## WORK TASK
Pictures excluded, copy all of the data below exactly.

## SUPPLIED DATA
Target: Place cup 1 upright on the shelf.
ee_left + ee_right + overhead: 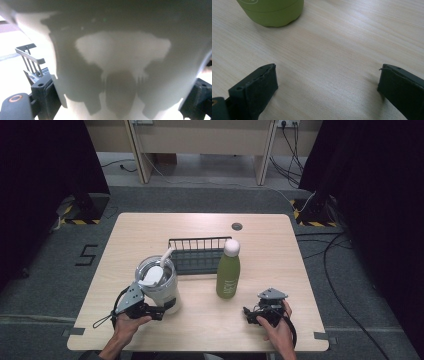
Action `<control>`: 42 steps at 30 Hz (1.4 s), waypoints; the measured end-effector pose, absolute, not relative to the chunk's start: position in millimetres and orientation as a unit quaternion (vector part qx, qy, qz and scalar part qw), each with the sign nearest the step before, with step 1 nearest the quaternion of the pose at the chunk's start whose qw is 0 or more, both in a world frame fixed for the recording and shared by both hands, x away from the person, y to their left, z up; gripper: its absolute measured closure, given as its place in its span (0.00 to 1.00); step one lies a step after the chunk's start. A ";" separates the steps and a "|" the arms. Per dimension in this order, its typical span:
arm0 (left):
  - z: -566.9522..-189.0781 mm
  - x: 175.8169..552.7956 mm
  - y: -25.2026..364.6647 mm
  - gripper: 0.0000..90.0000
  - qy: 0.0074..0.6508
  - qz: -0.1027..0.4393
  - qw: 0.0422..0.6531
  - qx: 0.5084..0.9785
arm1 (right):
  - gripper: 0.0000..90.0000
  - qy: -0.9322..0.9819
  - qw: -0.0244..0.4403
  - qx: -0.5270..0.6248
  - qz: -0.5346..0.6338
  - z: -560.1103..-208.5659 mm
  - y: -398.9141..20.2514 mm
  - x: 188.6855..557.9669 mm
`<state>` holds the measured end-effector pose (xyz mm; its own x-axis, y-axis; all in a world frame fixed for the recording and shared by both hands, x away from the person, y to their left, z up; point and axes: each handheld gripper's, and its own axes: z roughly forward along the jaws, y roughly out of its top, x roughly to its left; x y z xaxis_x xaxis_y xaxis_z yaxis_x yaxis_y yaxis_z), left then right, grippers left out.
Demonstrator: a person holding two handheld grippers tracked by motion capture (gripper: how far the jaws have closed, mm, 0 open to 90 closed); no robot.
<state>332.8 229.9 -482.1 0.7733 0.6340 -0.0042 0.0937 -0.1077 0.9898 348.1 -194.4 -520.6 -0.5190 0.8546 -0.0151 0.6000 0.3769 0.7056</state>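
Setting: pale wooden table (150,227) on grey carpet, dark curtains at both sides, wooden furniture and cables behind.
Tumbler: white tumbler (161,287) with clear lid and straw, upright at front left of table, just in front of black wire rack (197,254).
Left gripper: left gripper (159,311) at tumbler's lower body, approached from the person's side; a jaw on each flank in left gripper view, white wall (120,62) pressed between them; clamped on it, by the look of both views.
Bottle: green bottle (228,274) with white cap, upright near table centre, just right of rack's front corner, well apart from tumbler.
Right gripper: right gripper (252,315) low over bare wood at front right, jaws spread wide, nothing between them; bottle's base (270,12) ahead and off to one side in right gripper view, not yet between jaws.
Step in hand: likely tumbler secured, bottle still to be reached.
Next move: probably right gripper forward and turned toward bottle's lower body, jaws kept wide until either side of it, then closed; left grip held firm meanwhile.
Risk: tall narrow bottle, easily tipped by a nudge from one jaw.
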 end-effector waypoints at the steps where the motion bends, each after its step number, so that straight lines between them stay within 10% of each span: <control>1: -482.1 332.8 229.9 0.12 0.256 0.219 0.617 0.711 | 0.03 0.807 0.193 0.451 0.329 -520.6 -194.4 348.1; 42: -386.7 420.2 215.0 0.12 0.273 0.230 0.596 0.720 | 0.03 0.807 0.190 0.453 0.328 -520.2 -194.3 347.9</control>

## RESULT OF THE EXERCISE
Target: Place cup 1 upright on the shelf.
ee_left + ee_right + overhead: 
Action `<control>`: 42 steps at 30 Hz (1.4 s), waypoints; the measured end-effector pose, absolute, not relative to the chunk's start: position in millimetres and orientation as a unit quaternion (vector part qx, qy, qz and scalar part qw), each with the sign nearest the step before, with step 1 nearest the quaternion of the pose at the chunk's start whose qw is 0 or more, both in a world frame fixed for the recording and shared by both hands, x away from the person, y to their left, z up; gripper: its absolute measured closure, given as its place in its span (0.00 to 1.00); step one lies a step after the chunk's start. A ";" separates the steps and a "|" the arms. Per dimension in this order, its typical span:
arm0 (left):
  - z: -566.9522..-189.0781 mm
  - x: 175.8169..552.7956 mm
  - y: -25.2026..364.6647 mm
  - gripper: 0.0000..90.0000
  - qy: 0.0074..0.6508
  - qz: -0.1027..0.4393
  - qw: 0.0422..0.6531
  - qx: 0.5084..0.9785
arm1 (right):
  - gripper: 0.0000..90.0000
  - qy: -0.9322..0.9819
  - qw: -0.0244..0.4403
  - qx: -0.5270..0.6248
  - qz: -0.5346..0.6338
  - z: -560.1103..-208.5659 mm
  - y: -398.9141..20.2514 mm
  - x: 188.6855..557.9669 mm
`<state>` holds the measured end-effector pose (xyz mm; its own x-axis, y-axis; all in a world frame fixed for the recording and shared by both hands, x away from the person, y to their left, z up; point and axes: each handheld gripper's, and its own axes: z roughly forward along the jaws, y roughly out of its top, x roughly to its left; x y z xaxis_x xaxis_y xaxis_z yaxis_x yaxis_y yaxis_z), left then right, grippers left out.
Demonstrator: a person holding two handheld grippers tracked by motion capture (gripper: how far the jaws have closed, mm, 0 open to 90 closed); no robot.
<state>332.8 229.9 -482.1 0.7733 0.6340 -0.0042 0.0937 -0.1077 0.9898 348.1 -194.4 -520.6 -0.5190 0.8546 -0.0151 0.6000 0.3769 0.7056</state>
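Setting: pale wooden table (150,227) on grey carpet, dark curtains at both sides, wooden furniture and cables behind.
Tumbler: white tumbler (161,287) with clear lid and straw, upright at front left of table, just in front of black wire rack (197,254).
Left gripper: left gripper (159,311) at tumbler's lower body, approached from the person's side; a jaw on each flank in left gripper view, white wall (120,62) pressed between them; clamped on it, by the look of both views.
Bottle: green bottle (228,274) with white cap, upright near table centre, just right of rack's front corner, well apart from tumbler.
Right gripper: right gripper (252,315) low over bare wood at front right, jaws spread wide, nothing between them; bottle's base (270,12) ahead and off to one side in right gripper view, not yet between jaws.
Step in hand: likely tumbler secured, bottle still to be reached.
Next move: probably right gripper forward and turned toward bottle's lower body, jaws kept wide until either side of it, then closed; left grip held firm meanwhile.
Risk: tall narrow bottle, easily tipped by a nudge from one jaw.
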 end-effector waypoints at the steps where the motion bends, each after its step number, so that straight lines between them stay within 10% of each span: <control>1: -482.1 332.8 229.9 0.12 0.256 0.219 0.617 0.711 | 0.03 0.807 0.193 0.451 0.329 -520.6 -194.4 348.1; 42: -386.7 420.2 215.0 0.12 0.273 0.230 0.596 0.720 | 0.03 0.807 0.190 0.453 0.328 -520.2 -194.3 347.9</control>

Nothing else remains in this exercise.